O teto de 17,5% do PIB para as despesas correntes da União, com redução de 0,1% ao ano, não é uma medida fácil de ser executada na prática. Isto porque algumas despesas estão indexadas à variação do PIB, como é o caso dos gastos com a saúde; outras ao salário mínimo, como é o caso do menor benefício previdenciário; e outras ainda à receita corrente líquida, como é o caso do limite para os gastos com pessoal. Todas essas vinculações elevam automaticamente os gastos e dificultam o trabalho com um teto para as despesas, que cai a 0,1% do PIB ao ano.

Um exemplo destas distorções: a regra instituída pela Lei de Responsabilidade Fiscal (LRF) para as despesas totais com pessoal ativo e inativo do setor público, que na época foi festejada como um grande avanço institucional, agora está criando sérias dificuldades para a execução orçamentária. No caso da União, o limite fixado para o gasto total com pessoal foi de 50% da receita corrente líquida. Desse total, 40,9% são para gastos com pessoal do Executivo; 2,5% para o Legislativo, 6% para o Judiciário; e 0,6% para o Ministério Público.

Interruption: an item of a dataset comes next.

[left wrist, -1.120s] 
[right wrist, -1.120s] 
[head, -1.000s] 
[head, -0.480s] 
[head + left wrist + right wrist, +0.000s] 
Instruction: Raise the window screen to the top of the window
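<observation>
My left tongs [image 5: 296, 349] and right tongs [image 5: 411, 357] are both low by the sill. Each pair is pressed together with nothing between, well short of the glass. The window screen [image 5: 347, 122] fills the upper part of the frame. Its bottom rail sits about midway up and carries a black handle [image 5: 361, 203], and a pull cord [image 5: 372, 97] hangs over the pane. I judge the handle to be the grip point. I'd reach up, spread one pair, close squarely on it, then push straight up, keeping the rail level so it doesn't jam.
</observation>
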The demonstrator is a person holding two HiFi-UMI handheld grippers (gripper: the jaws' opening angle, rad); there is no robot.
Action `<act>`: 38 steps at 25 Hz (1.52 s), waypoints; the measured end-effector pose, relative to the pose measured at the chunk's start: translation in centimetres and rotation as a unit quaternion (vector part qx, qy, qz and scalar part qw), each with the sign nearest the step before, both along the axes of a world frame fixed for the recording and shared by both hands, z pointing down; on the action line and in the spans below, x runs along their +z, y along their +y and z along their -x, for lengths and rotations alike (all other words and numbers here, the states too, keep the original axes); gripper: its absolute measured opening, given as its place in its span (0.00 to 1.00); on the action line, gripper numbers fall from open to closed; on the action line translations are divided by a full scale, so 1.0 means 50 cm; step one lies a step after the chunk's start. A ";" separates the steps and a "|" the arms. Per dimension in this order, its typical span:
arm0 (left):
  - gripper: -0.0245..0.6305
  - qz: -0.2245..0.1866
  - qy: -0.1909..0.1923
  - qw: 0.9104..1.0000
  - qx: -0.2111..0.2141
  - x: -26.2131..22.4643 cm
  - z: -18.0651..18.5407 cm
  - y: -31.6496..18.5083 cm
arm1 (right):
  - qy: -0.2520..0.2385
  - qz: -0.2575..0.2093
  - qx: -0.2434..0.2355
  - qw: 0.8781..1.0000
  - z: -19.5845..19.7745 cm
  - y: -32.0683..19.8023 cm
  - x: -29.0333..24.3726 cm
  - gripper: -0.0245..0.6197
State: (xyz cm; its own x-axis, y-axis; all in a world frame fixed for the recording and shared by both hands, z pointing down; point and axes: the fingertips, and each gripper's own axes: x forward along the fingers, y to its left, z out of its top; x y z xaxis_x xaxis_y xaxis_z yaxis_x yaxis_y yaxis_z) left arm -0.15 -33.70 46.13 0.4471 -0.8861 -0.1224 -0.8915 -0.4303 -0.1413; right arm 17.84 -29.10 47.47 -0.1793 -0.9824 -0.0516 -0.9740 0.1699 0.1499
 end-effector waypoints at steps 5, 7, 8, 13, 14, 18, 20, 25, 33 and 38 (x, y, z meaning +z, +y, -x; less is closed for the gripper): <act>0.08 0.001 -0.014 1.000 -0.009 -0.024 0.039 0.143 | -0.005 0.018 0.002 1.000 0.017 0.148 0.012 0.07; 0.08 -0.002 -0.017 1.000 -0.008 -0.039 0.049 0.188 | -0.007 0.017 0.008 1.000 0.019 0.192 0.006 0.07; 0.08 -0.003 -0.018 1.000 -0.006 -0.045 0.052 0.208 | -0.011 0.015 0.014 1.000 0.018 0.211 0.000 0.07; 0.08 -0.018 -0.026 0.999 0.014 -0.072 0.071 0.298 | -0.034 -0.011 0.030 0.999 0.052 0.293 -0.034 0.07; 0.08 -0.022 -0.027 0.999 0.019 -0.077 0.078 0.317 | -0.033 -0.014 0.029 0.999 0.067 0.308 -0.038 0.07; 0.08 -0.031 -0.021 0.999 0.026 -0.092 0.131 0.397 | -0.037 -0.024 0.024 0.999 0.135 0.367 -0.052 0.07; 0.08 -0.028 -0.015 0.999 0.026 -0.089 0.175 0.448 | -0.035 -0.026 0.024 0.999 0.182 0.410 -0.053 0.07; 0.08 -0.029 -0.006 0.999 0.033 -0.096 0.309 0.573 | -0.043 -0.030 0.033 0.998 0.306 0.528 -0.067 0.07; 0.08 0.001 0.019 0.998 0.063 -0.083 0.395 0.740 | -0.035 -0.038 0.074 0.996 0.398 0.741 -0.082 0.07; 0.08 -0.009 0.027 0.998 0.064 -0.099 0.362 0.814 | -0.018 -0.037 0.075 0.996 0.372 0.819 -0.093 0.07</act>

Como a receita corrente líquida da União cresceu muito nos últimos 10 anos, em decorrência da forte elevação da carga tributária (que subiu quase 1% do PIB a cada ano), as despesas com pessoal dos três Poderes ficaram bem abaixo dos limites definidos. Assim, a tentação para utilizar essa "margem" legal e reajustar os salários dos servidores foi sempre muito grande. O Judiciário, o Legislativo e o Ministério Público da União caíram nessa tentação e deram aumentos reais expressivos aos seus servidores ao longo dos últimos anos, sem ultrapassar o limite definido na LRF. Apenas o Executivo controlou os seus gastos com pessoal. A remuneração média dos servidores do Ministério Público da União é de R$ 9,33 mil por mês, a do Judiciário é de R$ 9,09 mil, a do Legislativo de R$ 8,8 mil, enquanto a do Executivo de apenas R$ 3,35 mil.

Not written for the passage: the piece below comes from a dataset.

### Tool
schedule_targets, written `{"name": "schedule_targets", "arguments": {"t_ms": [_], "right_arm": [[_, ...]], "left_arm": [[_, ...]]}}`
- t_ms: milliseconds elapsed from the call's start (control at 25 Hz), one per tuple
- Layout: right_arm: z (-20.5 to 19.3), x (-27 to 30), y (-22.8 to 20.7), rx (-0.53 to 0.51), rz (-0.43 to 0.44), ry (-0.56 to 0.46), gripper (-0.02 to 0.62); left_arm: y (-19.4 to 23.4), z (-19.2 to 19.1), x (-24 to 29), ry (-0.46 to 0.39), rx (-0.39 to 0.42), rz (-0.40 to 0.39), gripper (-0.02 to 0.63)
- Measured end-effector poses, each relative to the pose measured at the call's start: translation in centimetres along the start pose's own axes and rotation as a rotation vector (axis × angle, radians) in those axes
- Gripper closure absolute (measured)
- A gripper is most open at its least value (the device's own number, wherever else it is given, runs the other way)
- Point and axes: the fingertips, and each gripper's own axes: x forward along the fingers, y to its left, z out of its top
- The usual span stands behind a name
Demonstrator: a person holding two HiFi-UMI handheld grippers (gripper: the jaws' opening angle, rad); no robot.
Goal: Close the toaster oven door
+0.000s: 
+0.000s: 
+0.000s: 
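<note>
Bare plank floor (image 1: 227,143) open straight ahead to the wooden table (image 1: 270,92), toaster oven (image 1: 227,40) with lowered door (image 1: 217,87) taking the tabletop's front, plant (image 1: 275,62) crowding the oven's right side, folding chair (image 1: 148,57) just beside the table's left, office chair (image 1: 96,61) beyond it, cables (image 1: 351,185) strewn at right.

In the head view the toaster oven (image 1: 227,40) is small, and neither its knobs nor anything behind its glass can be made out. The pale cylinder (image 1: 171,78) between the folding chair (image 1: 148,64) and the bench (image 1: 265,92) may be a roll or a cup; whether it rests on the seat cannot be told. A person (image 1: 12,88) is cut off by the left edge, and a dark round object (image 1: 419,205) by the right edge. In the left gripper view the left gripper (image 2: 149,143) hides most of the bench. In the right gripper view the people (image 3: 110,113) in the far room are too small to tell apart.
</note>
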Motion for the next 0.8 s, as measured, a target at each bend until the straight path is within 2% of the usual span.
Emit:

No início de setembro, os presidentes de todos os tribunais superiores do País encaminharam ao Congresso Nacional um projeto de lei que estabelece um novo plano de carreira para os servidores do Judiciário. Esse projeto, se aprovado, vai custar R$ 4,5 bilhões aos cofres públicos.O orçamento de pessoal do Judiciário este ano é de R$ 11,28 bilhões, enquanto o limite dado pela LRF é de R$ 17,7 bilhões (6% da receita corrente líquida da União). Os presidentes dos tribunais argumentam, na justificativa do projeto, que existe "uma margem de crescimento legal" de R$ 6,4 bilhões para as despesas com pessoal do Judiciário. O ministro Paulo Bernardo está convencido de que não é possível controlar despesas sem corrigir esse tipo de distorção.